Por fim, requer o provimento do recurso para que seja determinada a suspensão da Ação Civil Pública, em face da prescrição, ou quando não, seja cassada a decisão objurgada com o consequente restabelecimento da pensão em litígio.
O postulado efeito suspensivo foi deferido às fls. 82/83-TJ.
O Agravado apresentou contraminuta ao presente recurso às fls. 99/106-TJ, pugnando pelo seu improvimento.
O MM. Juiz a quo prestou informações às fls. 96/97-TJ, dando as razões do seu convencimento.
A douta Procuradoria-Geral de Justiça às fls. 110/117-TJ, manifestou-se pelo desprovimento do recurso.
É o relatório.
P A R E C E R (ORAL)
O SR. DR. ASTÚRIO FERREIRA DA SILVA FILHO
Ratifico o parecer escrito.
V O T O (PRELIMINAR - DA PRESCRIÇÃO)
EXMO. SR. DES. JOSÉ SILVÉRIO GOMES (RELATOR)
Egrégia Câmara:
Como visto do relatório, trata-se de recurso de Agravo de Instrumento interposto contra decisão proferida nos autos da Ação Civil Pública, que deferiu tutela antecipada, determinando ao Município de Várzea Grande que proceda a interrupção do pagamento das "pensões de mercê", dentre elas, a estabelecida em nome da Agravante.
Entrementes, antes de adentrar na análise meritória, julgaremos a matéria preliminar acerca da prescrição para a propositura da Ação Civil Pública.
Da prescrição:
Em que pese os argumentos expendidos pela Agravante às fls. 07/09-TJ, no sentido de que a prescrição pode ser levantada em qualquer momento processual e instância, razão não lhe assiste, pois tal preliminar em si não merece ser acolhida, pelo simples fato de que não se admite a supressão de instância, como se verifica no presente caso.
Nesse sentido, entendimento deste Eg.Tribunal:
"RECURSO DE AGRAVO DE INSTRUMENTO - COBRANÇA - SERVIDOR PÚBLICO MUNICIPAL - REMUNERAÇÃO EM ATRASO - LIMINAR INDEFERIDA - PRELIMINAR - PRESCRIÇÃO - SUPRESSÃO DE INSTÂNCIA - MÉRITO - POSSIBILIDADE DE ANTECIPAÇÃO DA TUTELA EM FACE DA FAZENDA PÚBLICA - BLOQUEIO DOS VALORES DEVIDOS - PRECEDENTES DO SUPERIOR TRIBUNAL DE JUSTIÇA - RECURSO PROVIDO. Configura supressão de instância a análise de preliminar que ainda não foi apreciada pelo juízo singular. (...)". (RAI: 36668/2008 -Rel.
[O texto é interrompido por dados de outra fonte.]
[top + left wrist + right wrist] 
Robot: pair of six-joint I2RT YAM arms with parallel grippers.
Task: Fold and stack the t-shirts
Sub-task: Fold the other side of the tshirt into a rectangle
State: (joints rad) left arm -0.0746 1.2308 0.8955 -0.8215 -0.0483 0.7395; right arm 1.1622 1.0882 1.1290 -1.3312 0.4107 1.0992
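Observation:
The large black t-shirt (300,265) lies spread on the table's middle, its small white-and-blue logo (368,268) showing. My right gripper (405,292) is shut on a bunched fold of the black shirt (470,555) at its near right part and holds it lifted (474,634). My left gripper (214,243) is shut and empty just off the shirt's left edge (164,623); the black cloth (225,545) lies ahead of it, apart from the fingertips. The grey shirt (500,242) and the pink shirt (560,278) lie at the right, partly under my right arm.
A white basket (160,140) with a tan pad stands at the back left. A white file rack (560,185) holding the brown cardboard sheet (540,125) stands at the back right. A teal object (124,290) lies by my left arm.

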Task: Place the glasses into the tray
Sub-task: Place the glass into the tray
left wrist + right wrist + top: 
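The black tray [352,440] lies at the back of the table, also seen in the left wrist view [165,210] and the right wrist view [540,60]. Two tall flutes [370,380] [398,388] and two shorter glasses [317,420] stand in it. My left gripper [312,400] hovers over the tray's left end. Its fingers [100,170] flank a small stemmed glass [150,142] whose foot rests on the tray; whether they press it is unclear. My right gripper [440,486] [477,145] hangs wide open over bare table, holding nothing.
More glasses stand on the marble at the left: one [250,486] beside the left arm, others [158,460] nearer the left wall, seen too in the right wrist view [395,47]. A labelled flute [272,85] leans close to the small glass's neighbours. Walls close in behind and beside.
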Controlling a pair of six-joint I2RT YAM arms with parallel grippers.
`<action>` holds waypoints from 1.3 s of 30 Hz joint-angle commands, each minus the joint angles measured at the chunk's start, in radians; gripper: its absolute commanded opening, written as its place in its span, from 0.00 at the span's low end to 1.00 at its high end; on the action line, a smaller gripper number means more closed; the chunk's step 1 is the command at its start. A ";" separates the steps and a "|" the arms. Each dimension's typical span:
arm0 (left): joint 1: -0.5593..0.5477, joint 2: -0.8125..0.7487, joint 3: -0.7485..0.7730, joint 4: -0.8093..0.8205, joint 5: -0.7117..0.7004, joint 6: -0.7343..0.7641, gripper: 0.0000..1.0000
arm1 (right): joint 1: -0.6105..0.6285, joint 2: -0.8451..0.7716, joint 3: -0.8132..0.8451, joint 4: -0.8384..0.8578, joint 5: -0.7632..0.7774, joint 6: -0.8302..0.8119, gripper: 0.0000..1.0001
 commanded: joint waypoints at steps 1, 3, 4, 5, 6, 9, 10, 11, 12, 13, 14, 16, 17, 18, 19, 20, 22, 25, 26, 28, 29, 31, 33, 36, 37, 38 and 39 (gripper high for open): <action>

Des. Evandro Stábile - DJ em 07-7-08) (grifos nossos)
"ISSQN - ADVOGADOS ASSOCIADOS - PRESTAÇÃO DE SERVIÇO - SUBSTITUIÇÃO TRIBUTÁRIA - MANDADO DE SEGURANÇA - LIMINAR CONCEDIDA - REQUISITOS PREENCHIDOS - PRELIMINAR NÃO CONHECIDA - AGRAVO IMPROVIDO. Não se conhece de preliminares argüidas no agravo de instrumento que não foram objeto de análise no juízo monocrático, sob pena de supressão de instância. Preenchidos os requisitos essenciais para o deferimento de liminar em Mandado de Segurança e não advindo motivo relevante e contrário para a sua revogação, deve prevalecer até julgamento final." (RAI n° 42.978/2003 - Relator: Dr. Carlos Alberto Alves da Rocha - DJ em 30-6-04) (grifos nossos)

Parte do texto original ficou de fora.